Solution processing-based fabrication techniques such as liquid phase exfoliation may enable economically feasible utilization of graphene and related nanomaterials in real-world devices in the near future. However, measurement of the thickness of the thin film structures fabricated by these approaches remains a significant challenge. By using surface plasmon resonance (SPR), a simple, accurate, and quick measurement of the deposited thickness for inkjet-printed graphene thin films is reported here. We show that the SPR technique is convenient and well-suited for the measurement of thin films formulated from nanomaterial inks, even at sub-10 nm thickness. We also demonstrate that the analysis required to obtain results from the SPR measurements is significantly reduced compared to that required for atomic force microscopy (AFM) or stylus profilometer, and much less open to interpretation. The gathered data implies that the film thickness increases linearly with increasing number of printing repetitions.

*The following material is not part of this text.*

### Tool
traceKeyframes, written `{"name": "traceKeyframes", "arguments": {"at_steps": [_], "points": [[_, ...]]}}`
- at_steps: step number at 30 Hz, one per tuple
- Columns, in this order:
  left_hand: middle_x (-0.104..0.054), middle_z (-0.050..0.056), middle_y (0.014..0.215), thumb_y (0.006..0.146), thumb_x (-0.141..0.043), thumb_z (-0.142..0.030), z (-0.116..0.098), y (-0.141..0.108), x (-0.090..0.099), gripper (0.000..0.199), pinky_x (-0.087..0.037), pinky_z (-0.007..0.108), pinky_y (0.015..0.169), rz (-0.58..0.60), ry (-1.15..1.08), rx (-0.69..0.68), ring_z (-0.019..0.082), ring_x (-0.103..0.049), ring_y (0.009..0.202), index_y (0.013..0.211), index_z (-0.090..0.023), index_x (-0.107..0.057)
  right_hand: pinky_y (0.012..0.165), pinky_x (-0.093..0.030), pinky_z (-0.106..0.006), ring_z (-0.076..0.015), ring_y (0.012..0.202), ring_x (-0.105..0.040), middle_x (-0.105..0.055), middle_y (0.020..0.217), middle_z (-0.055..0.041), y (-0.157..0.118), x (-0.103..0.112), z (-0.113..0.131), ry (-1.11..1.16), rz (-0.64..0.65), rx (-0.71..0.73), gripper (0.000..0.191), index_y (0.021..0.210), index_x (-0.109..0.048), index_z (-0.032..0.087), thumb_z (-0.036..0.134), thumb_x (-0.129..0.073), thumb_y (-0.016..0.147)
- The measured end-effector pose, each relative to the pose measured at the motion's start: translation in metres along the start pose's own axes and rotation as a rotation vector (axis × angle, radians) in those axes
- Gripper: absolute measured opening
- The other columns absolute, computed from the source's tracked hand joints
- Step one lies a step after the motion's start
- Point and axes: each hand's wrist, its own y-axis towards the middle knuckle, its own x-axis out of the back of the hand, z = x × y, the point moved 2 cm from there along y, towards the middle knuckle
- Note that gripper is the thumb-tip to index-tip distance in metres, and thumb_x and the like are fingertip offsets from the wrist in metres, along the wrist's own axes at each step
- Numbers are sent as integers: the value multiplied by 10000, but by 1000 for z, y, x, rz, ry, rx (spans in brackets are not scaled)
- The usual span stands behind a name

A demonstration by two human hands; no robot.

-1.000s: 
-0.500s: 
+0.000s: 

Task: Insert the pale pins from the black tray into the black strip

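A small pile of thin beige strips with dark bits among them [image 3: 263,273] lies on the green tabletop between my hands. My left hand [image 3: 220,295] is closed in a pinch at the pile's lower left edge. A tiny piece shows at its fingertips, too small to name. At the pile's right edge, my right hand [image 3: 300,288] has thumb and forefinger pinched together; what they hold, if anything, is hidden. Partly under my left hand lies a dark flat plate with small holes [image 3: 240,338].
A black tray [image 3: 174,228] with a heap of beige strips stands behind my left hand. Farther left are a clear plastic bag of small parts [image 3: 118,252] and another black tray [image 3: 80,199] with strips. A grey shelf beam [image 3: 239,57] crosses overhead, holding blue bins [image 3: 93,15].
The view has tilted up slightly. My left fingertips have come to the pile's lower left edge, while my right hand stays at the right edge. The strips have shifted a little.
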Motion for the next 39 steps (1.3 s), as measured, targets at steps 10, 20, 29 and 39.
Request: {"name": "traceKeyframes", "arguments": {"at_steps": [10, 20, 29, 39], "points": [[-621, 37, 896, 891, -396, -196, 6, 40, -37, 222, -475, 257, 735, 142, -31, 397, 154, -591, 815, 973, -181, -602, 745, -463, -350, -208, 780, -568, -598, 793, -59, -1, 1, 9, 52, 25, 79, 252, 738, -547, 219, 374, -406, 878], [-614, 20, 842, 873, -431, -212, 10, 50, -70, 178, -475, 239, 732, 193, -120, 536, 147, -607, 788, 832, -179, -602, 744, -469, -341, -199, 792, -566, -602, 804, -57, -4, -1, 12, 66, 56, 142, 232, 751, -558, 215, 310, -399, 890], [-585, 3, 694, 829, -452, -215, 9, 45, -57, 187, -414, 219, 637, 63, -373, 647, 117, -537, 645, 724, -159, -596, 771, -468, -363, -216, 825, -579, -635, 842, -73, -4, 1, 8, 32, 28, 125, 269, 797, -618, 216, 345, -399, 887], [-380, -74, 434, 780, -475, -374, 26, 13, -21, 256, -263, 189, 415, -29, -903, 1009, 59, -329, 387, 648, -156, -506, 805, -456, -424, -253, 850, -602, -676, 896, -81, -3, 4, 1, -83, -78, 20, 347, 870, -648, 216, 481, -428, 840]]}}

In addition, SPR also reveals the complex refractive index of the printed thin films composed of exfoliated graphene flakes, providing a more rigorous explanation of the optical absorption than that provided by a combination of AFM/profilometer and the extinction coefficient of mechanically exfoliated graphene flakes. Our results suggest that the SPR method may provide a new pathway for the thickness measurement of thin films fabricated from any nanomaterial containing inks.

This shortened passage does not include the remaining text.